Whether or not one believes it was advisable for presidential candidate Jesse Jackson to have gone to Havana, the hard fact is that he came home with something of value. The Rev. Mr. Jackson came home with 26 political prisoners.

One can understand the administration's embarrassment. Not a single prisoner has been released as the result of anything it has done. It should be remembered that the Carter administration negotiated a prisoner parole program with the Castro government under which thousands of political prisoners were freed. By contrast, the Reagan administration, rather than working to free prisoners, has done the exact opposite; it has refused even to honor the commitment of the US government undertaken in May of 1980 to accept for entry into the US some 1,500 former political prisoners.

Castro's agreement to consider taking back the Mariel excludables was an even more significant concession won by Jackson. The administration has tried to play down its importance.

The truth is that since February of 1981 the Castro government had indicated its willingness to begin talks on a wide range of immigration issues, including the return of the excludables. The administration did not even respond. Only in May of 1983 did it get around to demanding that Cuba take back the excludables. Cuba responded that it would discuss this along with other immigration issues, as indicated in its earlier overtures, but that it would not accede to unilateral demands. Finally, in May of this year, the administration indicated its readiness to begin talks. Apparently suspicious that this was simply an electoral ploy, the Cubans suggested talks not begin until after the November elections. Now, along comes Jackson, who not only persuades the Cubans to begin discussions immediately, but also to focus on the question of the excludables.

In return for these concessions on the Cuban side, there were none on ours. Indeed, Jackson was not empowered to make any. The only thing the Cubans got in return were some indications from Jackson that he favored improved relations between the United States and Cuba, and as that was only a matter of restating the obvious, it was a free ride from the standpoint of the US.

Was there any deeper meaning? Did his trip open the way for some meaningful US-Cuban dialogue? Unfortunately, no. First of all, the Reagan administration is not interested in improving relations with Cuba, and, second, even if it were, it wouldn't be likely to accept Jackson's indication as to how to proceed. That is not in the nature of politics.

This is not to say Castro isn't sincere in wanting to improve relations. He is. But he is also realistic enough to know the administration isn't. Hence, the gestures he made during Jackson's visit were directed at Jackson and at US public opinion, not at the administration. Castro is playing for the future, not the present.

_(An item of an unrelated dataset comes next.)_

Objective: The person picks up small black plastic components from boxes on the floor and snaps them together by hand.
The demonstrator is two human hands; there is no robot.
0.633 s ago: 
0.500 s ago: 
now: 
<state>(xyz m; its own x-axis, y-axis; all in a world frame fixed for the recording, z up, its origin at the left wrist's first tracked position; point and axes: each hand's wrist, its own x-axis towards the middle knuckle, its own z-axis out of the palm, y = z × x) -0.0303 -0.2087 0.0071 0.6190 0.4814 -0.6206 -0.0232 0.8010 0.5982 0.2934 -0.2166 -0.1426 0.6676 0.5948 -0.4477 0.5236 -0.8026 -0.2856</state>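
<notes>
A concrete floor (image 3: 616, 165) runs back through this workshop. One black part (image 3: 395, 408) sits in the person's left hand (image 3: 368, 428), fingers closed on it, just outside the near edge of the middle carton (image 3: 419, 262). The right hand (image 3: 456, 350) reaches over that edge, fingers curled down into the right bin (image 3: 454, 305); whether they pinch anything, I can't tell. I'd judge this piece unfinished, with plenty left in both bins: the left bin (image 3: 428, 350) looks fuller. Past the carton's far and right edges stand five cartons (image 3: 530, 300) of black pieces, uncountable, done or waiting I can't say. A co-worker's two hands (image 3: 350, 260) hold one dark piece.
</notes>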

The administration was of course quick to say that Castro had not really offered anything worthwhile. There was no evidence, for example, according to Secretary of State George Shultz, of any willingness on Castro's part to give up the export of revolution. But this administration is so blinded by anti-Castro emotionalism that any evidence to that effect would be missed. When in late 1981 the Cubans suspended military shipments to Nicaragua in hopes of improving the atmosphere for negotiations, a suspension that in his recent book Alexander Haig acknowledged to have taken place, the administration ignored it. When in July of last year Castro offered to withdraw his military personnel from Central America if the US would do likewise, the administration side-stepped that offer also. Perhaps the particular formula offered by the Cubans wasn't acceptable, but the offer itself opened the way to negotiating one that might have been had the administration been interested. It wasn't. All the while it has insisted that there is no evidence of change on Cuba's part. Clearly, this administration has a mind-set against negotiations with Cuba which Jesse Jackson isn't likely to change no matter how many times he travels to Havana.